Your assignment: Pick every line out of the entries below that has the string "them", and copy it.

(Dataset records)
-.-.-

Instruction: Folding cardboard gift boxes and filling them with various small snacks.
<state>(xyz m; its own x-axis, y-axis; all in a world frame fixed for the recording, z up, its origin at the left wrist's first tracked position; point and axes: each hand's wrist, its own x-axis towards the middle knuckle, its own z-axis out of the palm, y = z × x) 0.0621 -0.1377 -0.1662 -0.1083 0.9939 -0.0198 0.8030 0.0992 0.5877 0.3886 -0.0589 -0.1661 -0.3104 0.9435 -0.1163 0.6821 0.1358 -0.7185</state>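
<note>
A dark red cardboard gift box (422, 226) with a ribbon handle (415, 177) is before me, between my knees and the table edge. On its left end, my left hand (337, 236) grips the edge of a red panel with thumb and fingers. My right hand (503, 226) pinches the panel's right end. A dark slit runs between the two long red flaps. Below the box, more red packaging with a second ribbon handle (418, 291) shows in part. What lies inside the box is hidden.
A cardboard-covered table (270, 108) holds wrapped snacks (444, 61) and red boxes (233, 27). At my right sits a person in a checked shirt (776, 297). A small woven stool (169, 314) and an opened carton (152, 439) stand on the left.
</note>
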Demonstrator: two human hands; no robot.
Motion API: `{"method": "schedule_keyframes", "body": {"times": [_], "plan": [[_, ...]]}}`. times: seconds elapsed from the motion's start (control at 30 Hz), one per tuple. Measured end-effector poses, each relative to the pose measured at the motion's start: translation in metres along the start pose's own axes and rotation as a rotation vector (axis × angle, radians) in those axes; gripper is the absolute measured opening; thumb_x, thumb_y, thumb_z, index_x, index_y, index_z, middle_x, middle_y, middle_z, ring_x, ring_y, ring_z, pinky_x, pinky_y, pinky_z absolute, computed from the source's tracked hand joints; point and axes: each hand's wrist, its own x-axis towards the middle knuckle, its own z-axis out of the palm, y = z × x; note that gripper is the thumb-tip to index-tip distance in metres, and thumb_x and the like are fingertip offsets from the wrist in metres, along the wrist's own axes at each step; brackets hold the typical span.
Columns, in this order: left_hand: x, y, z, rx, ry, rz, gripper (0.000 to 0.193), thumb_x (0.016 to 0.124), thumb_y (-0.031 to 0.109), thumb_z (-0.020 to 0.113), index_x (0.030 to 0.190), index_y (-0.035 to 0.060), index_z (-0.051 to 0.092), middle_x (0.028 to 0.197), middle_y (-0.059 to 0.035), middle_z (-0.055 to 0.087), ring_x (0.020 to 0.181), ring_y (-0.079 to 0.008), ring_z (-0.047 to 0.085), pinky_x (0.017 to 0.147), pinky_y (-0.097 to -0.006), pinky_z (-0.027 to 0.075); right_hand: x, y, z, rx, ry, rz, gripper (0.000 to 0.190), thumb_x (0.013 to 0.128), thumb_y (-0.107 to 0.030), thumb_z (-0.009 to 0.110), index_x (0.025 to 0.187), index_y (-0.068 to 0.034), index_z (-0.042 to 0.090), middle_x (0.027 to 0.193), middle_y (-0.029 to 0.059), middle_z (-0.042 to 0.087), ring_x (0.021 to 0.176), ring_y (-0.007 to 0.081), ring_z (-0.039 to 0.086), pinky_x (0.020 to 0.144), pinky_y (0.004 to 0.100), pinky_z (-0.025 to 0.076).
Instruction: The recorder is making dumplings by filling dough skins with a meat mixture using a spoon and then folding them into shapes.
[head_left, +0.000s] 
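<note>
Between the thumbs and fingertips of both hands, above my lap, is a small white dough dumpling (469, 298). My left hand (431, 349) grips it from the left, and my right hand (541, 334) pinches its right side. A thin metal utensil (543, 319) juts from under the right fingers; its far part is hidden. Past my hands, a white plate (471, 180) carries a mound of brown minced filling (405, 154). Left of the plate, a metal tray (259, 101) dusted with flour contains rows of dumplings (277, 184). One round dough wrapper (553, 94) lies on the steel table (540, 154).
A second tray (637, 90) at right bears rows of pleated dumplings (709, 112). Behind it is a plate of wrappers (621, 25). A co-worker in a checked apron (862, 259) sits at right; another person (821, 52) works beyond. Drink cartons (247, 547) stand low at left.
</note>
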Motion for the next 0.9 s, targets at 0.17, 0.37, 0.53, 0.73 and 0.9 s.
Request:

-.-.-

Answer box:
Instruction: Folding cardboard gift boxes and filling them with various small snacks.
Instruction: The recorder is making dumplings by filling dough skins with a meat mixture using a spoon and then folding them into shapes.

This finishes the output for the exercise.